3. Feature engineering, where appropriate:
    * Discretize continuous features
    * Use one-hot encoding if/when relevant
    * Add promising transformations of features (e.g. $\log(x)$, $\sqrt{x}$, $x^2$, etc)
    * Aggregate features into promising new features
4. Feature scaling: standardise or normalise features

[Separate notebook with this step - ./4-preparing-data.ipynb](./4-preparing-data.ipynb)

------------------

### 5. Short-list promising models
We expect you to do some additional research and train at **least one model per team member**.

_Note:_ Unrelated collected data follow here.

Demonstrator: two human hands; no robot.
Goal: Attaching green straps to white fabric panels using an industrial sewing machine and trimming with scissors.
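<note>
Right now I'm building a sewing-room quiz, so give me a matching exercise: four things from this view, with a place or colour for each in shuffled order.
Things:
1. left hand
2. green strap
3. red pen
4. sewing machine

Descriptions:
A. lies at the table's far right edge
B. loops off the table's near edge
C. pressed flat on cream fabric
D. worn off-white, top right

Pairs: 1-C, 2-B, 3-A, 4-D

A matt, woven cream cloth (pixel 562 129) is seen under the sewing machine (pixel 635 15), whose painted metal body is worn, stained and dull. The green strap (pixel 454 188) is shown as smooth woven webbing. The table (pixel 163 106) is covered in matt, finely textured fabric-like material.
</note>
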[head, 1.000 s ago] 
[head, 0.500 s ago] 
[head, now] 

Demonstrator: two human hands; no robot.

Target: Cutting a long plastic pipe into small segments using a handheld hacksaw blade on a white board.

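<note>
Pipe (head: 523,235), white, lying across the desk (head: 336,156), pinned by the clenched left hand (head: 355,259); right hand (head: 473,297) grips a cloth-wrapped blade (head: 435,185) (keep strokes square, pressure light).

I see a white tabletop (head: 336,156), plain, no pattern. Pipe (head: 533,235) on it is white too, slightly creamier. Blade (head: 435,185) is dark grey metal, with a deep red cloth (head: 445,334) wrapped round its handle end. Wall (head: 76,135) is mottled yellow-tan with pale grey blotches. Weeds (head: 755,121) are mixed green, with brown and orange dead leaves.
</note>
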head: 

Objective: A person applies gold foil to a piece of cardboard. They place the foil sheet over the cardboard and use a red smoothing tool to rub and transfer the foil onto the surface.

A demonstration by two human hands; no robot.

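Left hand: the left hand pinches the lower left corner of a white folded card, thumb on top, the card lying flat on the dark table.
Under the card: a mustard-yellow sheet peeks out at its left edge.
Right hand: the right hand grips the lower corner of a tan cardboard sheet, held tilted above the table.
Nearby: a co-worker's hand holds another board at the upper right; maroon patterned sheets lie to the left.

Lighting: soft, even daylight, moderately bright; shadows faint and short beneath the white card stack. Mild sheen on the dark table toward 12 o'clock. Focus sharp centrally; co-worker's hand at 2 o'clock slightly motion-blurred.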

1. Train mainly quick and dirty models from different categories (e.g. linear, SVM, Random Forests etc) using default parameters
2. Measure and compare their performance
3. Analyse the most significant variables for each algorithm
4. Analyse the types of errors the models make
5. Have a quick round of feature selection and engineering if necessary
6. Have one or two more quick iterations of the five previous steps
7. Short-list the top three to five most promising models, preferring models that make different types of errors

[Separate notebook with this step - ./5-training-models.ipynb](./5-training-models.ipynb)

------------------

### 6. Fine-tune the system
1. Fine-tune the hyperparameters
2. Once you are confident about your final model, measure its performance on the test set to estimate the generalisation error

------------------

### 7. Present your solution
1. Document what you have done
2. Create a nice 15 minute video presentation with slides
    * Make sure you highlight the big picture first
3. Explain why your solution achieves the business objective
4. Don't forget to present interesting points you noticed along the way:
    * Describe what worked and what did not
    * List your assumptions and you model's limitations
5. Ensure your key findings are communicated through nice visualisations or easy-to-remember statements (e.g. "the median income is the number-one predictor of housing prices")
6. Upload the presentation to some online platform, e.g. YouTube or Vimeo, and supply a link to the video in the notebook.

Géron, A. 2017, *Hands-On Machine Learning with Scikit-Learn and Tensorflow*, Appendix B, O'Reilly Media, Inc., Sebastopol.